Du côté du cadre financier de la Coalition avenir Québec (CAQ), je ferais la même critique que celle que j'avais formulée au ministre sortant des Finances en 2018, le libéral Carlos Leitão... C'est son ministère qui prépare le rapport préélectoral, mais deux semaines plus tard ils arrivent en disant qu'ils vont avoir de la croissance économique plus élevée que ce qui est écrit dans le rapport préélectoral, parce que ça donne des recettes additionnelles.
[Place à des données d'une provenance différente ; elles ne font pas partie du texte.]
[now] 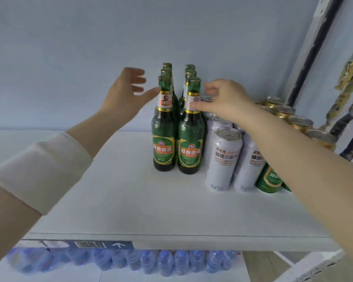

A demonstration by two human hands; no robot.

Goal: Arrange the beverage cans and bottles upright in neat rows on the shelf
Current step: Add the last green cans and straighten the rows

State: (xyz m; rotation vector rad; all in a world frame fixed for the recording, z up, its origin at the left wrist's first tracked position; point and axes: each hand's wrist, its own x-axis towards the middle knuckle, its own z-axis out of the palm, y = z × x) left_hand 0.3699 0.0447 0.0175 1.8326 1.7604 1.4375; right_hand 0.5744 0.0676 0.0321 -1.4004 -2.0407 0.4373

C'est sûr que c'est une critique qu'on peut formuler.
Cela dit, c'est quand même bien indiqué dans leur cadre financier; il y a une ligne à part qui montre quelles sont les recettes accrues, comme ça on peut les soustraire facilement pour calculer le déficit sans croissance économique accrue.
Oui, mais ils cessent les versements au Fonds des générations. S'ils avaient maintenu les versements, ils auraient les mêmes déficits que ceux estimés dans le rapport préélectoral. Mais c'est le seul parti, parmi les trois, qui n'aggrave pas les déficits pour les deux ou trois prochaines années.
C'est normal de discuter du Fonds des générations parce que les cibles qui ont été fixées dans la loi, au départ, autour de 2007, elles vont être atteintes au cours du prochain mandat. C'est donc normal de vouloir en discuter, mais est-ce qu'une campagne électorale c'est le bon moment? Ça, je ne sais pas.